I was to become a light Auguste clown.
Seeing as I had never done my makeup as a clown before, though I'm sure my co-workers who see me in the morning would argue otherwise, Kleinberger helped me with the white paint around my eyes. Next he asked me if I always wanted a dimple, and said that today was my lucky day to get one. He let me draw a small black dimple in the center of my chin.
Next, since I have a large bottom lip, the only thing I got from my father, Kleinberger said it would be easy to make my mouth into a clown mouth by adding a little red. So, I drew it on myself. We added a little rouge to my cheeks to accentuate my smile.
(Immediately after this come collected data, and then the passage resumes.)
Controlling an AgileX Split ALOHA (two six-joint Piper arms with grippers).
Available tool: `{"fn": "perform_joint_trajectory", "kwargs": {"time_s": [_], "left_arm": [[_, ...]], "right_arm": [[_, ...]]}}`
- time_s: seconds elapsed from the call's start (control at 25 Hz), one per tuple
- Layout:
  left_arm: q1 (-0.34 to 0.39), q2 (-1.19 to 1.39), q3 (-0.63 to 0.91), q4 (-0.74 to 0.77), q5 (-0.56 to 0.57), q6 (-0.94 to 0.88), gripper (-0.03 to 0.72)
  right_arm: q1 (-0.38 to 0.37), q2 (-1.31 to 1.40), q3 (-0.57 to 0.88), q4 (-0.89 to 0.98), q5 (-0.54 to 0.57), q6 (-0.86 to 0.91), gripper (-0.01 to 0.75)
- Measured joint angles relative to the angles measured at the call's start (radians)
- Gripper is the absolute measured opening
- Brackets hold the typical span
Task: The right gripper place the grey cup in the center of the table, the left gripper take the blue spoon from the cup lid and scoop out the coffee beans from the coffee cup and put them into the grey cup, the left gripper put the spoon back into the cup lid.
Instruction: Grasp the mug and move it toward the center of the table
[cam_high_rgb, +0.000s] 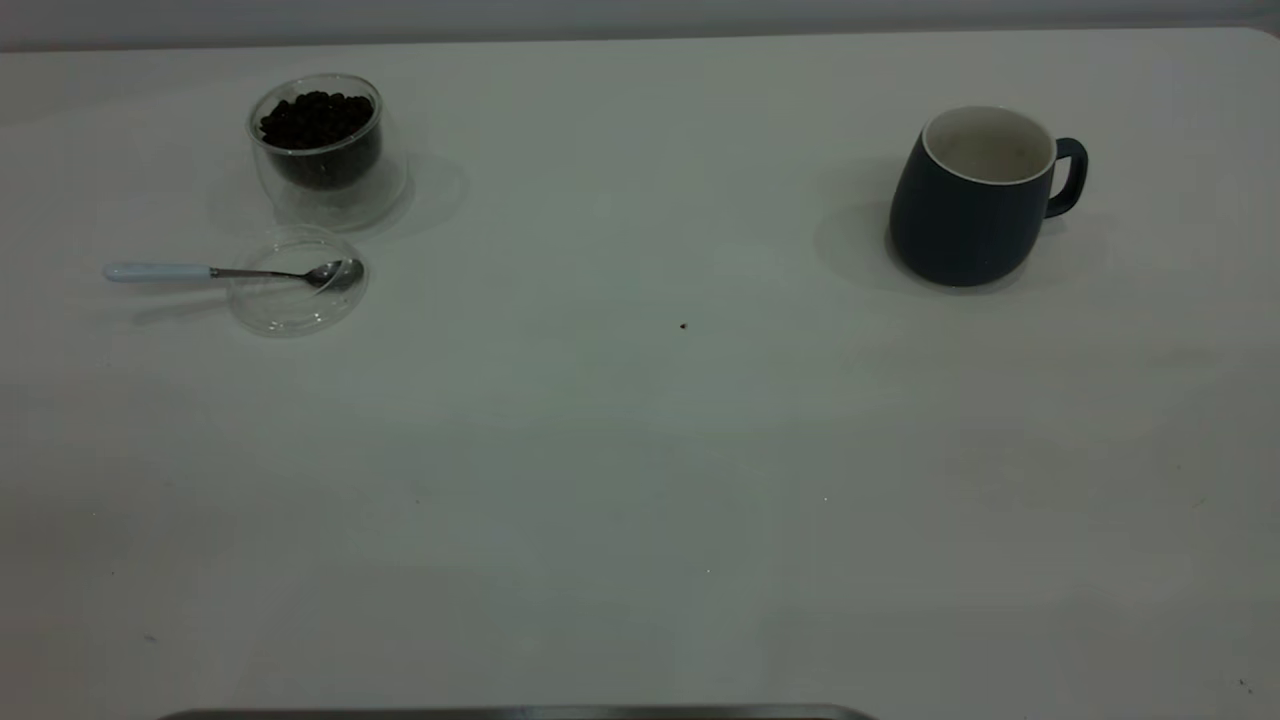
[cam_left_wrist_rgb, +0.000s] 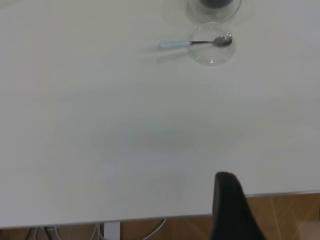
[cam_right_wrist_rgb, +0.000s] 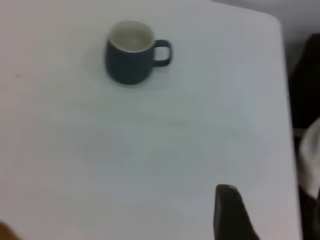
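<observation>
The rounded dark blue-grey ceramic mug, the grey cup (cam_high_rgb: 972, 200), is seen standing upright toward the right side of the plain white tabletop (cam_high_rgb: 640, 480), well apart from the other things, with its loop handle turned outward to the right and its off-white inside empty. It is judged to be stiff, fairly heavy and smooth-glazed, so a hold across the rim wall or on the handle would be the safest; a pinch on the bulging body could slip.

At the far left, the small clear double-walled glass cup, the coffee cup (cam_high_rgb: 322, 150), is filled with dark coffee beans (cam_high_rgb: 316, 118). Just in front of it lies the small round clear cup lid (cam_high_rgb: 297, 282), in which the metal bowl of the pale-handled blue spoon (cam_high_rgb: 200, 272) rests, the handle reaching out beyond the lid's rim to the left. The spoon is judged light and thin, best taken by that raised handle; the glass is fragile.

Only a black part of the left gripper (cam_left_wrist_rgb: 231, 207) and of the right gripper (cam_right_wrist_rgb: 230, 212) is shown near the tabletop's edge, each far from its target; whether the fingers are open or closed cannot be told.
</observation>
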Motion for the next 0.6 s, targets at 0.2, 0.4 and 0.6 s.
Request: {"fn": "perform_joint_trajectory", "kwargs": {"time_s": [0.2, 0.4, 0.6], "left_arm": [[0.0, 0.0, 0.0, 0.0, 0.0, 0.0, 0.482], [0.0, 0.0, 0.0, 0.0, 0.0, 0.0, 0.482], [0.0, 0.0, 0.0, 0.0, 0.0, 0.0, 0.482]], "right_arm": [[0.0, 0.064, -0.008, -0.089, -0.125, 0.0, 0.363], [0.0, 0.327, -0.008, -0.136, -0.269, -0.002, 0.363], [0.0, 0.742, -0.071, -0.176, -0.393, -0.033, 0.363]]}}
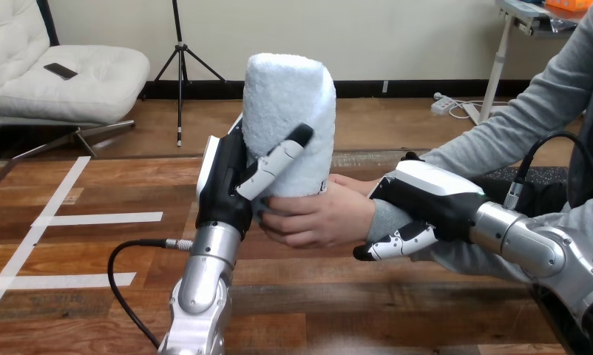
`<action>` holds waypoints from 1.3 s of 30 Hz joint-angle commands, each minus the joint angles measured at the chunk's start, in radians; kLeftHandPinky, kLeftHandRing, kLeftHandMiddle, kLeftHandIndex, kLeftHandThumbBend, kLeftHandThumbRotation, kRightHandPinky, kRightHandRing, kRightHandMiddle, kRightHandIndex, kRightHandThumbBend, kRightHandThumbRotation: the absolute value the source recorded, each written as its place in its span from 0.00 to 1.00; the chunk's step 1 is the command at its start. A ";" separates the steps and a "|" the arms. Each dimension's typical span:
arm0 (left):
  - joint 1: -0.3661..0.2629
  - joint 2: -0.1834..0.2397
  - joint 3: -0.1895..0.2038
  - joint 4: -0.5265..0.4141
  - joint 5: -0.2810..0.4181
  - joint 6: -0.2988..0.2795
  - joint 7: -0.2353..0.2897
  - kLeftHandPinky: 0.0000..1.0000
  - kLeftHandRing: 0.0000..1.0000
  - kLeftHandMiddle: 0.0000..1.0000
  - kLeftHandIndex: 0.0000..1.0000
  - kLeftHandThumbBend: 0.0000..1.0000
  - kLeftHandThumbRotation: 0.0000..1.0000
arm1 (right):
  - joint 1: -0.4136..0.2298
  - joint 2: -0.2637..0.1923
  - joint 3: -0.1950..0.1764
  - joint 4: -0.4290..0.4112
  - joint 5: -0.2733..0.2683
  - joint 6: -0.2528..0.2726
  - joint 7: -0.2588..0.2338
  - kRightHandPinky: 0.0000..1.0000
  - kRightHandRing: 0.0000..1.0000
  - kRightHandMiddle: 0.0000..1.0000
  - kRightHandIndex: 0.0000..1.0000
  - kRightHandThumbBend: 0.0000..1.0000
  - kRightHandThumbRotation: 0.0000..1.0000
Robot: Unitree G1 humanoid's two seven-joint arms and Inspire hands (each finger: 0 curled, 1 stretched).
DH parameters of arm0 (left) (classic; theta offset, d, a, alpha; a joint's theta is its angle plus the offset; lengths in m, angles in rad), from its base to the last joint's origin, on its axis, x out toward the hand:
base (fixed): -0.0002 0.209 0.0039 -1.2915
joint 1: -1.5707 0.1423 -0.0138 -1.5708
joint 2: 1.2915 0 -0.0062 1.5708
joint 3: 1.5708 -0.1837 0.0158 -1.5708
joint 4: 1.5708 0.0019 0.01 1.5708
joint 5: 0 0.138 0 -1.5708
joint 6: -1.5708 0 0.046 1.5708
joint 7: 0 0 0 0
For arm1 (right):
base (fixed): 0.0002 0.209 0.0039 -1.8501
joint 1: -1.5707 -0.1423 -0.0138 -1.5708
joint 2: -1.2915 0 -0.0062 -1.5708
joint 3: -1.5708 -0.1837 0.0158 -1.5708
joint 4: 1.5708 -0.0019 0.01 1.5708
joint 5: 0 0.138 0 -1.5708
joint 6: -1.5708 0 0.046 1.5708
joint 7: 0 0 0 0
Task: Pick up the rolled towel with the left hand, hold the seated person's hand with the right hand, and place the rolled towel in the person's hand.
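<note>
A white rolled towel stands upright above the middle of the table. My left hand is shut on it, with the thumb across its front and the palm at its left side. The person's hand reaches in from the right and curls around the towel's bottom end, touching my left hand. My right hand is shut on the person's wrist in the grey sleeve, its palm over the top and fingers curled beneath.
The wooden table carries white tape lines at the left. The person's grey-sleeved forearm crosses the right side, above my right arm.
</note>
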 commanded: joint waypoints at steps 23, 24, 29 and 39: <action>0.226 0.046 -0.030 -0.424 0.062 0.063 0.049 1.00 0.99 0.94 0.92 1.00 0.85 | -0.045 -0.009 -0.052 -0.106 0.067 0.061 0.071 0.44 0.52 0.58 0.61 0.99 0.64; 0.238 0.048 -0.029 -0.442 0.056 0.066 0.046 1.00 0.99 0.94 0.92 1.00 0.85 | -0.045 -0.011 -0.051 -0.106 0.066 0.062 0.074 0.46 0.54 0.60 0.62 0.99 0.64; 0.274 0.055 -0.029 -0.504 0.037 0.083 0.035 1.00 1.00 0.95 0.93 1.00 0.86 | -0.044 -0.014 -0.048 -0.115 0.059 0.082 0.085 0.58 0.67 0.70 0.72 1.00 0.69; 0.341 0.055 -0.022 -0.610 -0.015 0.110 0.017 1.00 0.99 0.96 0.93 1.00 0.88 | -0.040 -0.019 -0.041 -0.119 0.034 0.104 0.074 0.65 0.77 0.80 0.81 1.00 0.79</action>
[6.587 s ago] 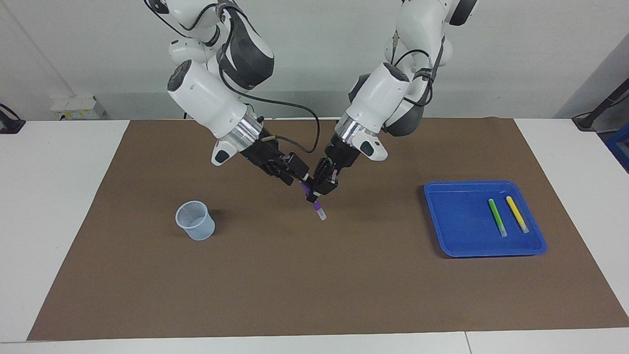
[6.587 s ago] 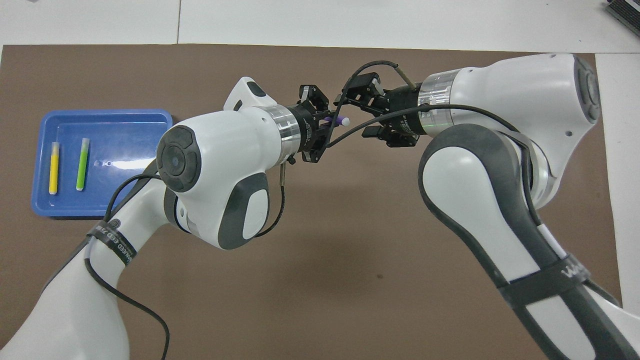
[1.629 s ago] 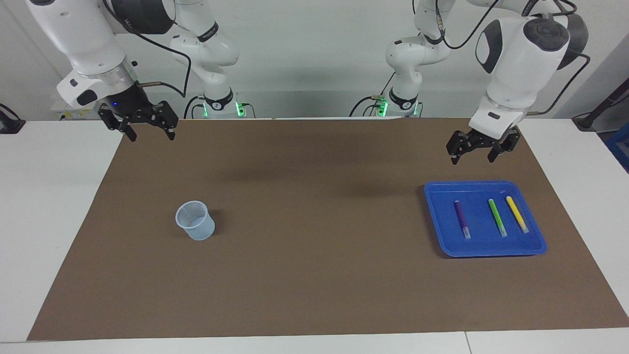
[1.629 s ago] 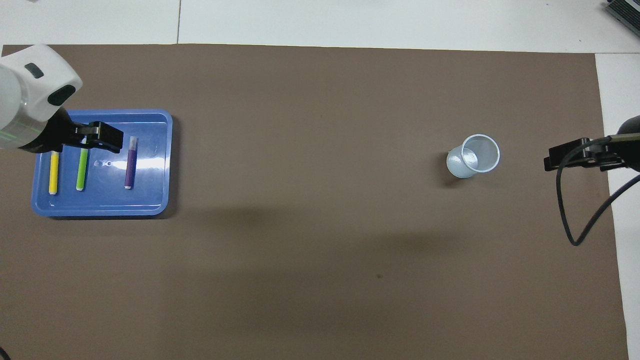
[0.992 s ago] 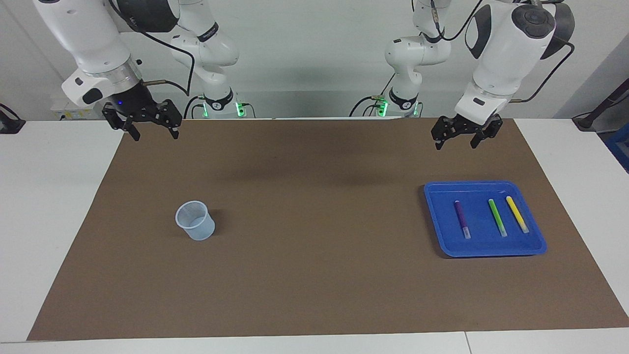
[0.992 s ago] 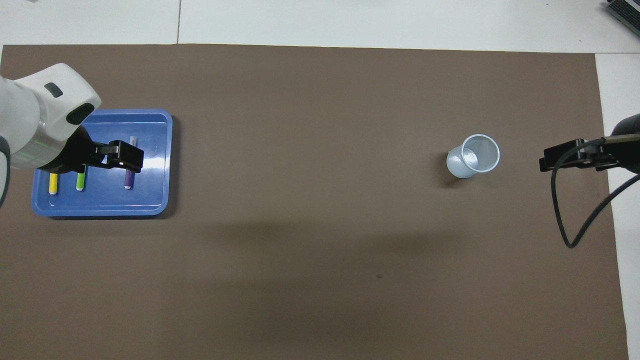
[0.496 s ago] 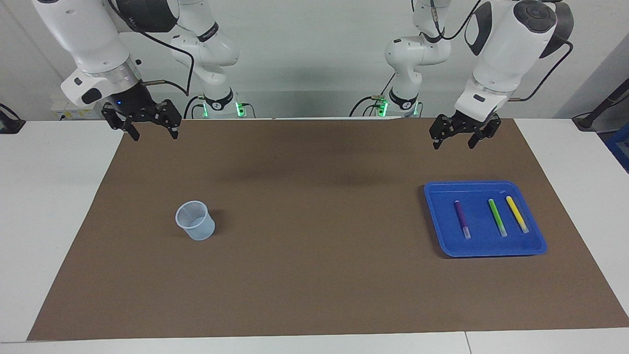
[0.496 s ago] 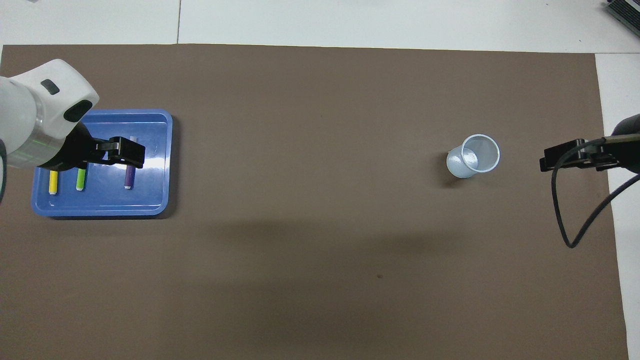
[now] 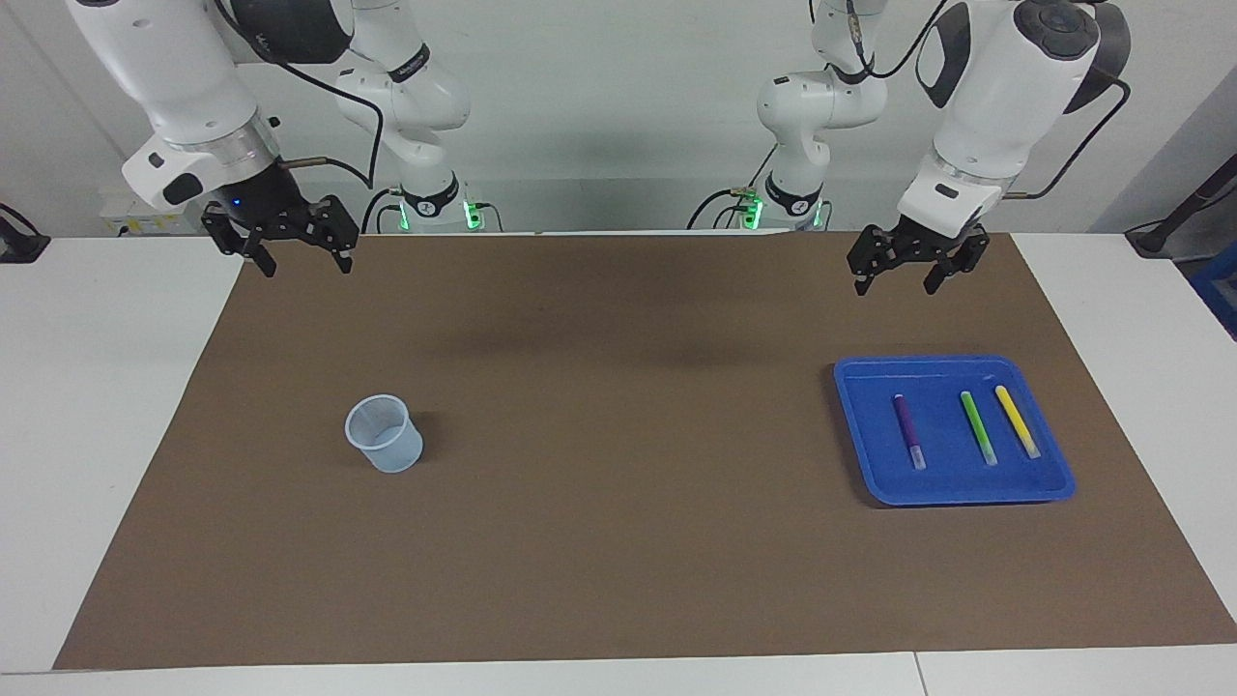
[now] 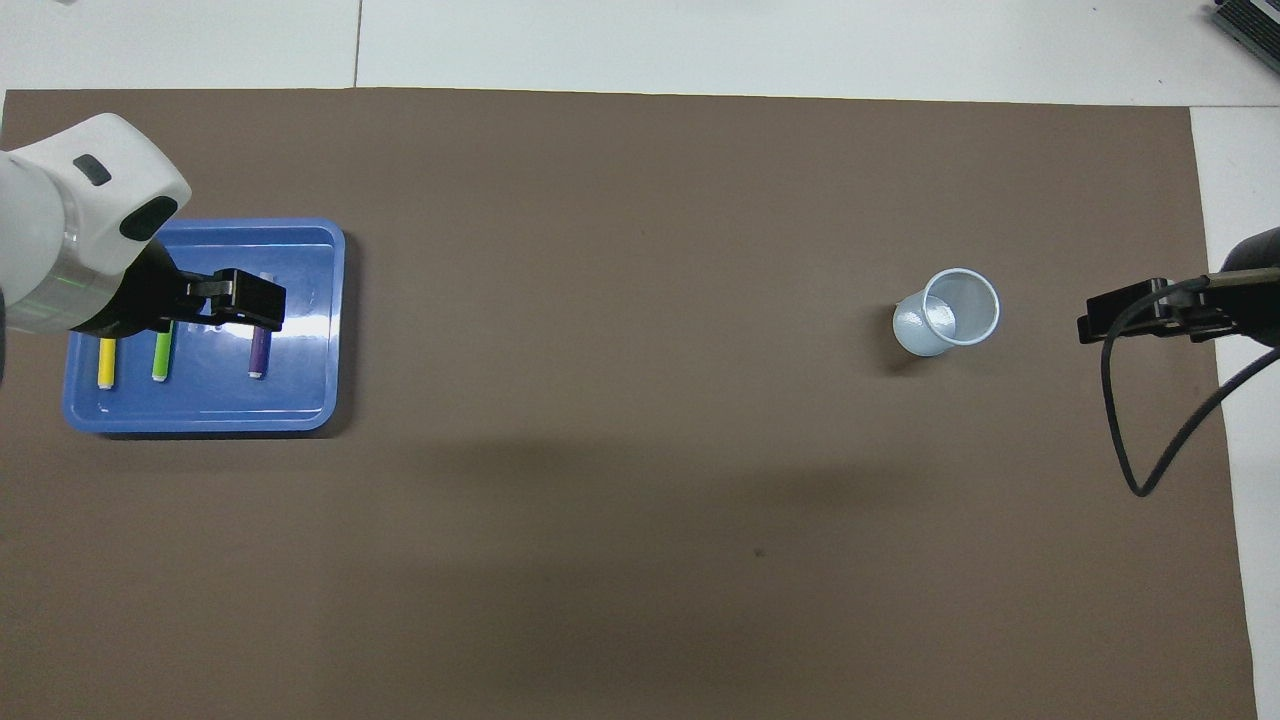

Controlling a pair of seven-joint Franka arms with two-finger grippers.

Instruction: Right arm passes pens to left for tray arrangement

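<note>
Now all three pens (image 9: 961, 428) lie side by side in the blue tray (image 9: 870, 425) at the left arm's end of the table. From above, the left gripper (image 9: 908, 278) covers their upper ends; the facing camera shows it raised, open and empty. Over the mat's corner, the right gripper (image 9: 301, 261) also hangs open and empty, with the cup (image 9: 385, 434) near it.

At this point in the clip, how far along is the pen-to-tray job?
Done, by the look of it: the purple pen, green pen and yellow pen lie side by side, apart, in the blue tray. The clear cup stands empty. Nothing is in hand: the left gripper hangs open over the mat beside the tray, the right gripper open over the mat's edge at its own end. No pen is left outside the tray.
</note>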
Within minutes, I was ready for the final touch -- the nose. As Kleinberger explained, the nose is one of the most important features on a clown's face, and that it is important that a clown makes his or her nose exactly the way they think will represent their clown personality the most. I decided to go with a nice round red spot, covering the tip of my nose.
After my makeup was finished and the Kleinbergers took my photo, proud of what they had made me into, I had one final task before becoming an official clown. I had to make people laugh.
So, I packed up all my balloon-puppies and pirate swords, pat some makeup sealer on my face, and for the first time that day, went into the office.
I got a range of reactions from my office-mates: Those in the advertising department said, "Have you looked in the mirror today?" John McIntyre, the vice president of Spotlight Newspapers, said, "What did you do!?"
But once I got to the editorial department, I was greeted with laughter, smiles and a few flashing cameras.
So that was the day I became a clown. But the joke's not over. On my refrigerator, I keep the photo that the Kleinbergers took, making my roommates laugh every morning when they go to make their breakfast.